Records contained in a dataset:
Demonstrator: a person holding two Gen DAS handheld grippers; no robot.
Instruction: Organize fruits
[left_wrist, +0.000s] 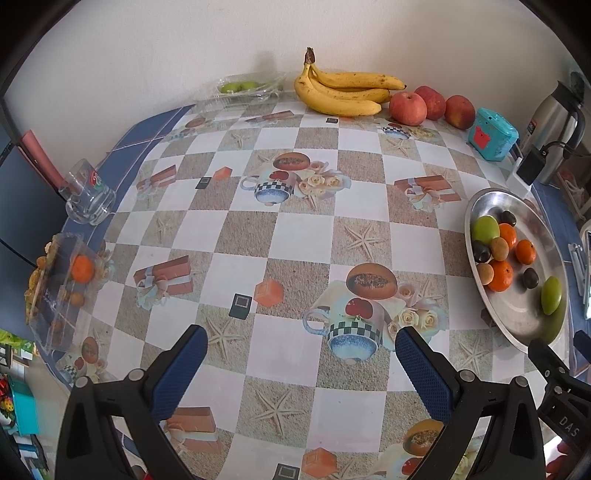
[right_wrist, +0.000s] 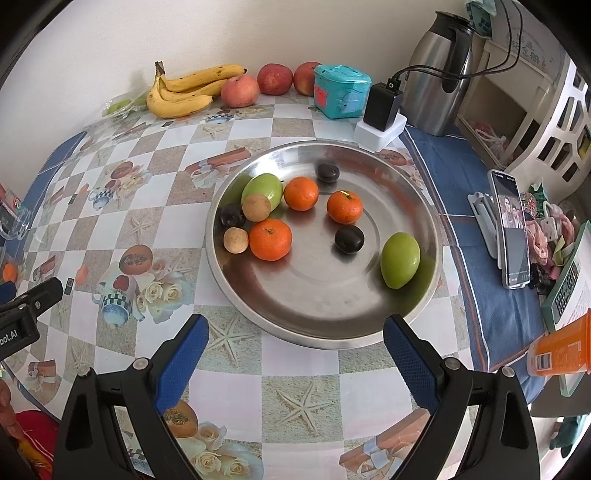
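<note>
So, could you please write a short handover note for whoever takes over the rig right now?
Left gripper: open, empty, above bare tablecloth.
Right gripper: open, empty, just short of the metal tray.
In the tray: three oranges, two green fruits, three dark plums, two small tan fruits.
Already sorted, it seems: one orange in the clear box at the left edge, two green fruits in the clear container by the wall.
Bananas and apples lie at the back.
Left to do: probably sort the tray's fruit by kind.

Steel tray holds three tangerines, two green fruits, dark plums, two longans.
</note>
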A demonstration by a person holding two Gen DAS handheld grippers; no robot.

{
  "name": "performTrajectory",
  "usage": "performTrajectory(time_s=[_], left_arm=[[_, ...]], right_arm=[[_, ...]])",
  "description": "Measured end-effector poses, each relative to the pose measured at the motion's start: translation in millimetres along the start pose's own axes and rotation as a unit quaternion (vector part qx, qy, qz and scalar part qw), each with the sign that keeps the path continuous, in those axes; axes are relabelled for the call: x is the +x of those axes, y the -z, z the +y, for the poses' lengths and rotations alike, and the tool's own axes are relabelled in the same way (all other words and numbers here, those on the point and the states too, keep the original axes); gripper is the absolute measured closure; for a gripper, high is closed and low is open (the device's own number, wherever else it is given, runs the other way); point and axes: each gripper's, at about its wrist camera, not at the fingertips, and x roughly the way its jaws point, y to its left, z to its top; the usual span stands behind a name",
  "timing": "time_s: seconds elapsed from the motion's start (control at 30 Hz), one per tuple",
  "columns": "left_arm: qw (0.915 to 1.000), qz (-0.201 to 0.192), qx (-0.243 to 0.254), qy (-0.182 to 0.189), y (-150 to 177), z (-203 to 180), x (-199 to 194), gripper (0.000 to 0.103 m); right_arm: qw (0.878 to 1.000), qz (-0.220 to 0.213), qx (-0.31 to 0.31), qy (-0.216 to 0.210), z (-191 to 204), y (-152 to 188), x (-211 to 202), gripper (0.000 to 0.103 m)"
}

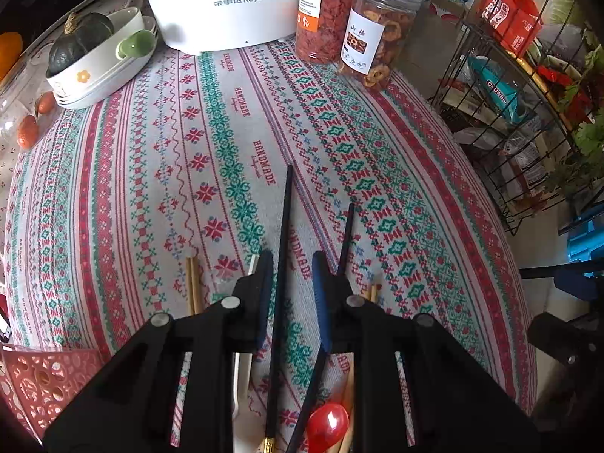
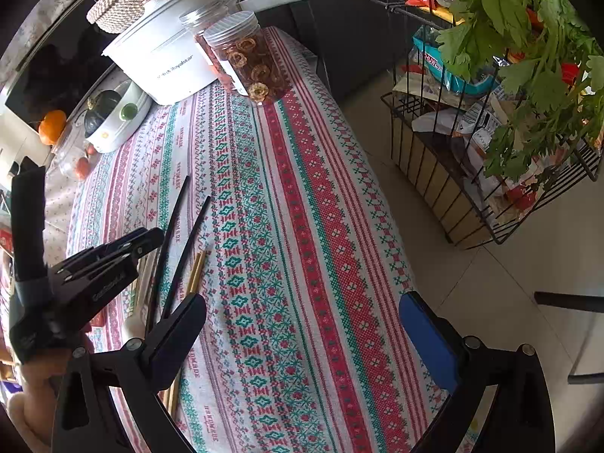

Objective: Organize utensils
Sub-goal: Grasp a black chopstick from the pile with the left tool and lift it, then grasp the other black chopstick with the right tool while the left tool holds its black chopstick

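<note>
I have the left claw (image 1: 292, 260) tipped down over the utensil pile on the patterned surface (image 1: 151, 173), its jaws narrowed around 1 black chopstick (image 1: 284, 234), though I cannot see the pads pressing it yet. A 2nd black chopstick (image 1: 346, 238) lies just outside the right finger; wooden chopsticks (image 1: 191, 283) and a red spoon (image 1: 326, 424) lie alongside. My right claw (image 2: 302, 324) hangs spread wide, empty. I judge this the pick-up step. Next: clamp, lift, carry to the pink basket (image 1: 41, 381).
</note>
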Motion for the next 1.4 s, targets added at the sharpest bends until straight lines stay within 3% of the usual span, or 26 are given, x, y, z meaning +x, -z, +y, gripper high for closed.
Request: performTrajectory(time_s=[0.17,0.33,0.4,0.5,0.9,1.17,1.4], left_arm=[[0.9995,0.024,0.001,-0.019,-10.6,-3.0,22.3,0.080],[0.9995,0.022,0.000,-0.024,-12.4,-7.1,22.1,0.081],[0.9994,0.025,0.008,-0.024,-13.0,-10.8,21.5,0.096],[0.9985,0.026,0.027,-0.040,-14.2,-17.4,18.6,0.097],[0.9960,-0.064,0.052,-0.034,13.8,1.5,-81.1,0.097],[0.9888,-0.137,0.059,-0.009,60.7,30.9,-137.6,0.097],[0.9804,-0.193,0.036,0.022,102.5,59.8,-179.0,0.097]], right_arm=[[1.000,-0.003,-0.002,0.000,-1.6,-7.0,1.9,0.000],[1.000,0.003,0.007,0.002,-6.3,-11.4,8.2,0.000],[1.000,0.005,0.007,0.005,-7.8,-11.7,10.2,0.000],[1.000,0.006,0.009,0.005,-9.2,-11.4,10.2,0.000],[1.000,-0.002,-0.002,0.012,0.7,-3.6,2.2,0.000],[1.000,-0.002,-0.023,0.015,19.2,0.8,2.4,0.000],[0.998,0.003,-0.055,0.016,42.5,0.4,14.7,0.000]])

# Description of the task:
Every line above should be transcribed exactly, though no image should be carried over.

# Solution to the exercise:
Demonstrator: a person holding two Gen DAS handheld grippers; no robot.
Instruction: Organize fruits
[left_wrist, +0.000s] 
[right_wrist, +0.000s] 
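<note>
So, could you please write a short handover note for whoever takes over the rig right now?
Left gripper: open, empty, above bare tablecloth.
Right gripper: open, empty, just short of the metal tray.
In the tray: three oranges, two green fruits, three dark plums, two small tan fruits.
Already sorted, it seems: one orange in the clear box at the left edge, two green fruits in the clear container by the wall.
Bananas and apples lie at the back.
Left to do: probably sort the tray's fruit by kind.

Steel tray holds three tangerines, two green fruits, dark plums, two longans.
</note>
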A demonstration by a person holding two Gen DAS handheld grippers; no robot.

{
  "name": "performTrajectory",
  "usage": "performTrajectory(time_s=[_], left_arm=[[_, ...]], right_arm=[[_, ...]])",
  "description": "Measured end-effector poses, each relative to the pose measured at the motion's start: translation in millimetres along the start pose's own axes and rotation as a unit quaternion (vector part qx, qy, qz and scalar part qw), each with the sign that keeps the path continuous, in those axes; axes are relabelled for the call: x is the +x of those axes, y the -z, z the +y, for the poses' lengths and rotations alike, and the tool's own axes are relabelled in the same way (all other words and numbers here, those on the point and the states too, keep the original axes); gripper is the absolute measured closure; for a gripper, high is closed and low is open (the device's own number, wherever else it is given, runs the other way); point and axes: each gripper's, at about its wrist camera, not at the fingertips, and x roughly the way its jaws point, y to its left, z to its top; the usual span stands behind a name",
  "timing": "time_s: seconds elapsed from the motion's start (control at 30 Hz), one per tuple",
  "columns": "left_arm: qw (0.915 to 1.000), qz (-0.201 to 0.192), qx (-0.243 to 0.254), qy (-0.182 to 0.189), y (-150 to 177), z (-203 to 180), x (-199 to 194), gripper (0.000 to 0.103 m); right_arm: qw (0.878 to 1.000), qz (-0.220 to 0.213), qx (-0.31 to 0.31), qy (-0.216 to 0.210), z (-191 to 204), y (-152 to 188), x (-211 to 202), gripper (0.000 to 0.103 m)"
}


Objective: Organize utensils
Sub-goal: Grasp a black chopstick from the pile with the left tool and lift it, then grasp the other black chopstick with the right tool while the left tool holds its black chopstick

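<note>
I have the left claw (image 1: 292, 260) tipped down over the utensil pile on the patterned surface (image 1: 151, 173), its jaws narrowed around 1 black chopstick (image 1: 284, 234), though I cannot see the pads pressing it yet. A 2nd black chopstick (image 1: 346, 238) lies just outside the right finger; wooden chopsticks (image 1: 191, 283) and a red spoon (image 1: 326, 424) lie alongside. My right claw (image 2: 302, 324) hangs spread wide, empty. I judge this the pick-up step. Next: clamp, lift, carry to the pink basket (image 1: 41, 381).
</note>
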Motion for the next 1.4 s, targets added at the sharpest bends until straight lines stay within 3% of the usual span, or 26 are given, x, y, z meaning +x, -z, +y, gripper high for closed.
Request: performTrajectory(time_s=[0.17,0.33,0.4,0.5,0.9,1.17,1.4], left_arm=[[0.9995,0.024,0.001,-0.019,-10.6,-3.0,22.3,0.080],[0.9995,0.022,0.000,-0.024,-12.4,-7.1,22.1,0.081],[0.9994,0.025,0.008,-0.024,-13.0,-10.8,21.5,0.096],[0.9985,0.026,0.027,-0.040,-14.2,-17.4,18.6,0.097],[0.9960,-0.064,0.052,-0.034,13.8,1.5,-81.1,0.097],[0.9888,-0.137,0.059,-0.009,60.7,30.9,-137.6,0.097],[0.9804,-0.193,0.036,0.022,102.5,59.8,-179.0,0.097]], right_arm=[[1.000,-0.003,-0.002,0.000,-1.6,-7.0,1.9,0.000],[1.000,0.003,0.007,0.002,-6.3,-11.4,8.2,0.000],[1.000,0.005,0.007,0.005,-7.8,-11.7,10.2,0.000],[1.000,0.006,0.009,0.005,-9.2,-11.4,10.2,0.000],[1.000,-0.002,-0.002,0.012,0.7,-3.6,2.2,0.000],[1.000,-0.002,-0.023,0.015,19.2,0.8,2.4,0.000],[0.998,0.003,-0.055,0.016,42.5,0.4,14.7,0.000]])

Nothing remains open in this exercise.